2. BŁOGOSŁAWIEŃSTWA DLA „PRZEGRANYCH”

Każde błogosławieństwo zawiera w sobie opis ludzkiego trudu, cierpienia, wyrzeczenia i biedy. Bł. Jan Paweł II pisze: „Jezus mówi, że «błogosławieni jesteście» […] ubodzy w duchu, cisi i miłosierni, smucący się, wy, którzy pragniecie i łakniecie sprawiedliwości, czystego serca, czyniący pokój, prześladowani! […] Dziwne jest, że Jezus wywyższa tych, których świat na ogół uważa za słabych.
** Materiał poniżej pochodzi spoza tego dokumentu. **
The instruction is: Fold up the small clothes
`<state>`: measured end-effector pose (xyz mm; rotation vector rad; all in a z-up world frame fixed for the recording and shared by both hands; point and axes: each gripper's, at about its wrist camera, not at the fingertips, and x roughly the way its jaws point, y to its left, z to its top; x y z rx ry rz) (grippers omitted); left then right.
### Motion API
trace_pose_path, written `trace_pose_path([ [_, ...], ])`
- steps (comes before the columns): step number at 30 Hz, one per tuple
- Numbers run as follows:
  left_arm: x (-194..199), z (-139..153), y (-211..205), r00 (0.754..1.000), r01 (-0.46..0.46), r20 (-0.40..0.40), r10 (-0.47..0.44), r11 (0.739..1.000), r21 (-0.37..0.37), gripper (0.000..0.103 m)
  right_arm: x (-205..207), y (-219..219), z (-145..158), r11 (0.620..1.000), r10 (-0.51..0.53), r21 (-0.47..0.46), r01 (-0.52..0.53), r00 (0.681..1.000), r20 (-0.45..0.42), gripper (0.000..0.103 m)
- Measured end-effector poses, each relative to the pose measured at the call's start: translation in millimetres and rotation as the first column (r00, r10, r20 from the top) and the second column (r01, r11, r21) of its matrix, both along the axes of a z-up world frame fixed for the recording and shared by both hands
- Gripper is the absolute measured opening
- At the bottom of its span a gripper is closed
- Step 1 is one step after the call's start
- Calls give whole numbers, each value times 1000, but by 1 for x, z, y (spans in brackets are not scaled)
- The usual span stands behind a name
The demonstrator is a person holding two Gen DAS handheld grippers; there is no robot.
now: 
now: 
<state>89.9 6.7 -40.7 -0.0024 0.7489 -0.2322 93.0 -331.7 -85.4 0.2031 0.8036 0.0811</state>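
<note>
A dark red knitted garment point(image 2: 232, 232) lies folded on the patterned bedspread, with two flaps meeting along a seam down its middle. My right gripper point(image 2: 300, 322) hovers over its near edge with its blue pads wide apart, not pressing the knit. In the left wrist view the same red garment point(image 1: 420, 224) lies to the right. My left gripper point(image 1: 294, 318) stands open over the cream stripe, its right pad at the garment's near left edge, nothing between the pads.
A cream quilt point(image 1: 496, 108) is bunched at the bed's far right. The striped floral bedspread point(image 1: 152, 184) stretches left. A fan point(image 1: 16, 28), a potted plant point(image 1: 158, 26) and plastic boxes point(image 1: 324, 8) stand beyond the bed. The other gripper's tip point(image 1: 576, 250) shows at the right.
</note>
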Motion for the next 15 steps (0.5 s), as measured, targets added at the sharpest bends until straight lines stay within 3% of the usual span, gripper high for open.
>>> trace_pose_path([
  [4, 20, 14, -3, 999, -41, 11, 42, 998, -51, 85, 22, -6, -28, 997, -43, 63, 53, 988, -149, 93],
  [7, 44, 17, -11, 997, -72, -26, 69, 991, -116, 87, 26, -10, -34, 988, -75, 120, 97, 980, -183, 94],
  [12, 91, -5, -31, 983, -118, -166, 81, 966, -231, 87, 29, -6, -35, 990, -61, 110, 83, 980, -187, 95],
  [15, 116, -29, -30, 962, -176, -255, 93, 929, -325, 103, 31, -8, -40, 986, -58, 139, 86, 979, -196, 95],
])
Powiada im: Błogosławieni jesteście, wy, którzy wydajecie się przegrani, ponieważ wy jesteście prawdziwymi zwycięzcami: «do was należy królestwo niebieskie»! Słowa, wypowiedziane przez Tego, który jest cichy i pokorny sercem (Mt 11, 29), stanowią wyzwanie, które domaga się głębokiej […] przemiany i przekształcenia serca”.

Błogosławieństwa szokowały w ciągu dwóch tysięcy lat i nadal szokują, ponieważ zderzają się w nich dwie wizje ludzkiej pomyślności i szczęścia – czyli „błogosławieństwa”. Z jednej strony wizja, jaką proponuje świat budowany jedynie ludzkimi rękoma i ludzką siłą: z pomocą władzy, pieniądza i przemocy; z drugiej zaś wizja oparta na zaufaniu i otwarciu na Boga i Jego miłość, która godzi się na wyrzeczenie, ofiarę i krzyż. Pójście za Jezusem domaga się dokonania jednoznacznego wyboru pomiędzy tymi dwiema wizjami.

W czasie pamiętnej jubileuszowej pielgrzymki do Ziemi Świętej bł. Jan Paweł II mówił młodzieży na Górze Błogosławieństw: „Wy młodzi ludzie […] jesteście świadomi […] innego głosu w was samych i wokół was: głosu przeciwnego [błogosławieństwom Jezusa]. Ten głos mówi: «błogosławieni pyszni i brutalni, ci, którzy dążą do sukcesu za wszelką cenę, którzy nie mają skrupułów, są pozbawieni litości, bezwstydni, którzy dążą do wojny zamiast do pokoju i którzy prześladują tych, którzy stanowią przeszkodę na ich drodze». Ten głos wydaje się mieć sens w świecie, w którym często brutalni jakby triumfują, a bezwstydni cieszą się powodzeniem. «Tak – mówi głos zła – ci są zwycięzcami, ci są prawdziwie błogosławieni i szczęśliwi!» Jezus proponuje zupełnie inne orędzie. Jego wezwanie zawsze stawiało wobec wyboru między dwoma głosami rywalizującymi między sobą w walce o wasze serce, również teraz, na tym miejscu. […] Jest to wybór między dobrem i złem, między życiem i śmiercią. Za którym z tych głosów pójdą młodzi XXI wieku?”. Papież mówi także: „Złożyć ufność w Jezusie oznacza wybrać wiarę w to, co On mówi, niezależnie od tego, czy wydaje się to dziwne, niezrozumiałe, i zdecydować się nie ulegać powabom zła, nawet gdyby wydawały się bardzo pociągające”.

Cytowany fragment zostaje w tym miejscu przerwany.